Lockheed Martin [LMT] likely knew its case against the Joint Light Tactical Vehicle (JLTV) contract award to Oshkosh [OSK] was doomed a week before it voluntarily abandoned the five-month contest, according to court documents.

The lawsuit challenging the Army’s decision was withdrawn by Lockheed Martin on Wednesday, but court documents continue to trickle into the public record. A ruling on Lockheed Martin’s motion for preliminary injunction released Feb. 19 shows a federal judge essentially dismantled Lockheed Martin’s case a week ago.

The document confirms that Lockheed Martin pitched a JLTV that did not meet the Army’s reliability requirements, but promised to improve its truck after it won the $6.7 billion contract that ultimately went to Oshkosh.

JLTV Photo: Oshkosh Defense
JLTV
Photo: Oshkosh Defense

Lockheed Martin will not say why it  aborted its court battle to overturn the contract award. It issued a statement Feb. 16 saying the decision to withdraw the lawsuit was made “after careful deliberation.” A company spokesman declined to elaborate or comment on the court documents when reached by email on Friday. 

In the 25-page order filed Feb. 11 but made public Friday, Federal Claims Court Charles Lettow concludes that not only could Oshkosh keep building trucks, but Lockheed Martin failed to make a compelling case that it could ultimately win the case. Lockheed Martin and its lawyers were in possession of the ruling before the lawsuit was scuttled.

The document outlines the court’s denial of a motion by Lockheed Martin to have Oshkosh stop work on its JLTV contract while the case was litigated. It also delves deeply into the structure of Lockheed Martin’s core argument that it was misled and unfairly treated by the Army.
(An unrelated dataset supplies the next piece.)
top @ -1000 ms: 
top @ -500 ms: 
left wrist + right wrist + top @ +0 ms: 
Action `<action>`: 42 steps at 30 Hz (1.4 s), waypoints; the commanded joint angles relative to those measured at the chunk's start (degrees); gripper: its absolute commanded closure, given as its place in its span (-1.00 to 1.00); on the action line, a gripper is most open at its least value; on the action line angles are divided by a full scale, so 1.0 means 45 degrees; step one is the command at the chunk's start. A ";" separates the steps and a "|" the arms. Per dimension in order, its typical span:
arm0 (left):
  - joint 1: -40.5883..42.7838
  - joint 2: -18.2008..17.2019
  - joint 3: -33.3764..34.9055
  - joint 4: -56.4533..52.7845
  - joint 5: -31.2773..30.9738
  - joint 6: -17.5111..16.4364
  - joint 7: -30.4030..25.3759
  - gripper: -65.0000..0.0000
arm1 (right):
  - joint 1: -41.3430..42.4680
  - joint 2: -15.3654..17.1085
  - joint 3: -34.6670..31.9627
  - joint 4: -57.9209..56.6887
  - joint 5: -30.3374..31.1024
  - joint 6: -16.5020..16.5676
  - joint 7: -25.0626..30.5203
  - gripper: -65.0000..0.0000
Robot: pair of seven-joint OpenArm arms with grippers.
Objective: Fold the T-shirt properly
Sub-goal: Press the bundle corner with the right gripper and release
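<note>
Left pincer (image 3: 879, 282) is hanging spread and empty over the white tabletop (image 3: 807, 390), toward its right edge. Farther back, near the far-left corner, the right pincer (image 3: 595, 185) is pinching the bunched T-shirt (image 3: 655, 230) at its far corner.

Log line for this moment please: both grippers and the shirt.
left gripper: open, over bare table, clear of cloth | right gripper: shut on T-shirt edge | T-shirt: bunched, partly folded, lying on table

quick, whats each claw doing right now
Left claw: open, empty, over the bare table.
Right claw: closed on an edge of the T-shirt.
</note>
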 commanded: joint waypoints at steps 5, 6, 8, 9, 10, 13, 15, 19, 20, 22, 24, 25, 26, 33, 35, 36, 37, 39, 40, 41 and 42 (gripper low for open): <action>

“Because Lockheed has failed to establish a likelihood of success on the merits and irreparable harm, the court cannot grant a preliminary injunction,” the order concludes. The court agrees with the Army that the Oshkosh JLTV would provide the “best value for the government.”

Lockheed Martin’s JLTV might not have met the Army’s performance and reliability requirements at the outset. During engineering and manufacturing development (EMD) the Army measured reliability by each vehicle’s mean miles between hardware mission failures (MMBHMF). Specific scores are redacted in all court documents, but the threshold set by the Army was 3,800 miles. Lockheed Martin’s vehicle failed to meet that bar, according to court documents.

The company beefed up its MMBHMF rate in its final proposal and promised to meet that reliability mark after it won the contract, but the Army was skeptical of Lockheed Martin’s inflated figures.

“Lockheed conceded that it had not yet met this performance standard, but said that it ‘has committed to achieving’ MMBHMF based on future testing and “ongoing RGT design improvements’ after award,” the ruling says.

“The Army explained its concerns to Lockheed, it noted the unsubstantiated technical commitment, and it advised Lockheed that it could not rely on future design changes.”

Reliability was a heavily favored attribute in the Army’s source selection process, weighted more than price and other considerations like participation of small businesses in the supply chain. The court found that Oshkosh offered a more reliable vehicle and a production proposal that came in nearly $400 million below Lockheed Martin’s estimate. As for small business participation, Lockheed Martin was rated “outstanding” while Oshkosh was rated “good.”

One of Lockheed Martin’s primary arguments is that the Army intentionally or by default misled the company as to how reliability would be evaluated and weighted in the vehicles’ final scores.

During a Jan. 20 hearing, Lockheed Martin’s attorney’s argued that if its JLTV had been “properly evaluated,” Lockheed Martin “it would have made a substantially different MMBHMF proposal. If Lockheed Martin had made such a proposal–or Oshkosh’s proposal had been given equivalent scrutiny–a different, more favorable [life cycle cost] adjustment would have resulted in an award to Lockheed Martin.”

That argument did not hold water with the court, which found that “even with adjustments to the reliability and operational availability elements, Oshkosh would still be technically superior.”

Lockheed Martin escalated its bid protest to federal court from the traditional Government Accountability Office (GAO) route because it felt unfairly treated by the Army. In its view of the source selection process, both companies made changes to their vehicles following the engineering and manufacturing development phase but Oshkosh was given a pass on explaining its alterations.

Any changes made had to be supported by data that explained how each differed from the vehicle tested during EMD. “Lockheed argues that the Army treated Lockheed worse than Oshkosh for no rational reason, in particular by refusing to credit certain Lockheed data while crediting Oshkosh data under similar circumstances,” the court summarizes.

“Based on the limited record here, the court finds it likely that the Army treated Lockheed and Oshkosh fairly,” Lettow writes.” To the extent the Army treated Lockheed differently, it acted rationally because Lockheed’s proposal raised issues that Oshkosh’s did not …Oshkosh made fewer changes to important systems. For the changes it did make, it submitted data up front, meaning the Army did not have to ask for more.”